◆ WHAT NEEDS TO BE DONE ◆
Looking at the data below, state how many lines contain "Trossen". No other words are wanted.

(SOURCE RECORDS)

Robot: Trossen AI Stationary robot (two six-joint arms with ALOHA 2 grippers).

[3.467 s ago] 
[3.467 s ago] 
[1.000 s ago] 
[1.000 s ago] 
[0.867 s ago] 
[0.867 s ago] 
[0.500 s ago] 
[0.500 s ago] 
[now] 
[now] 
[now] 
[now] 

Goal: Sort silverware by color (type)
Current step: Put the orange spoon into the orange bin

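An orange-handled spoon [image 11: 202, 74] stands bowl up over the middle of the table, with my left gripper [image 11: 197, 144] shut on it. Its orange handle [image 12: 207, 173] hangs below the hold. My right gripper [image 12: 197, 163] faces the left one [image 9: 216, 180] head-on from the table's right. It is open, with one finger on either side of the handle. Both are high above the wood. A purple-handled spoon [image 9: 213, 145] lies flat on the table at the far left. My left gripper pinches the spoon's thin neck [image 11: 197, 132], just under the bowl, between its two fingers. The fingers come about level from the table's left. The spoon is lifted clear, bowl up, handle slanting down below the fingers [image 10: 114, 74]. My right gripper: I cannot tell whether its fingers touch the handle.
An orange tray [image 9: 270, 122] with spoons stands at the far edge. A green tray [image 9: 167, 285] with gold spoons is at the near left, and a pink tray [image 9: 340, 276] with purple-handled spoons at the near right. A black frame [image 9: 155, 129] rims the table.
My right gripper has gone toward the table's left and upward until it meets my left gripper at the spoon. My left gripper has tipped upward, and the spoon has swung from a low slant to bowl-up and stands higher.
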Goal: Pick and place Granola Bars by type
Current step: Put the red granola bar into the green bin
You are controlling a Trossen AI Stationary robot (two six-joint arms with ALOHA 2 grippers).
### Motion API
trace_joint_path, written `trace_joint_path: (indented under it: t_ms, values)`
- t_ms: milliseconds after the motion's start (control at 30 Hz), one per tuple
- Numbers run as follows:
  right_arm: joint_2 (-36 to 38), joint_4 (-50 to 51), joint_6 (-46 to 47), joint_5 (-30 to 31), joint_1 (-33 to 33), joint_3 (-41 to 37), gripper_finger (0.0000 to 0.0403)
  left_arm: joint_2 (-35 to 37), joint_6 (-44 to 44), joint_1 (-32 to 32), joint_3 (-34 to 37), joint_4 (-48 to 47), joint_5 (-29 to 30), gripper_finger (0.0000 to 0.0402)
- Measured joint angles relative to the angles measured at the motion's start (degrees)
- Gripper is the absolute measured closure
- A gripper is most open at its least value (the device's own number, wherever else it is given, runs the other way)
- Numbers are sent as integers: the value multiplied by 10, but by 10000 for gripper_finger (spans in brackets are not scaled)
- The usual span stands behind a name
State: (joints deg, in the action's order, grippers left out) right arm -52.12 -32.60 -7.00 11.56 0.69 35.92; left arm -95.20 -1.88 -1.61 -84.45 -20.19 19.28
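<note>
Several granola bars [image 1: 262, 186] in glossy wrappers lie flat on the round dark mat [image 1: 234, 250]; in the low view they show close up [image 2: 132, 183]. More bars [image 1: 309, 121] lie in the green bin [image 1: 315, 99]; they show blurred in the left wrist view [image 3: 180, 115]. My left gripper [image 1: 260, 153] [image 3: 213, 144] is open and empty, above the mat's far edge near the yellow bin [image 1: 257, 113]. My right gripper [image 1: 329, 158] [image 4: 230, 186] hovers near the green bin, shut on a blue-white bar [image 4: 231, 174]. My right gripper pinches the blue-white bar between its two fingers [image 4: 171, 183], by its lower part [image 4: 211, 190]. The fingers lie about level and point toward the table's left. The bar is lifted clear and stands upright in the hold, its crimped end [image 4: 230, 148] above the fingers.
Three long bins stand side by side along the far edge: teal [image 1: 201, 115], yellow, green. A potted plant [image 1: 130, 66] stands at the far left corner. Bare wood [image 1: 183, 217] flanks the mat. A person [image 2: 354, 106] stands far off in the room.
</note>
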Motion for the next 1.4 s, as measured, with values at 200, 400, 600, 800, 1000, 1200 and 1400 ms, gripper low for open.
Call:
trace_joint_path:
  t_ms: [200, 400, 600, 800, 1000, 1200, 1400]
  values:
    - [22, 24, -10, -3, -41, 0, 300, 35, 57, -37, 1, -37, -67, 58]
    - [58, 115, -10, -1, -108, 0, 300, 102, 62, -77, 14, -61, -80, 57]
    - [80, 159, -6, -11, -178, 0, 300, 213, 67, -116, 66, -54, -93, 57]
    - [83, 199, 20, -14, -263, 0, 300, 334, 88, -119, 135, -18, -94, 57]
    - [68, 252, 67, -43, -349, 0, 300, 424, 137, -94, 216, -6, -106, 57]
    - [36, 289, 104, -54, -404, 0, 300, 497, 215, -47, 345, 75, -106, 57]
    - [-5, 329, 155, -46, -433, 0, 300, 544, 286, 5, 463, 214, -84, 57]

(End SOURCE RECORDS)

◆ ANSWER SECTION ◆
2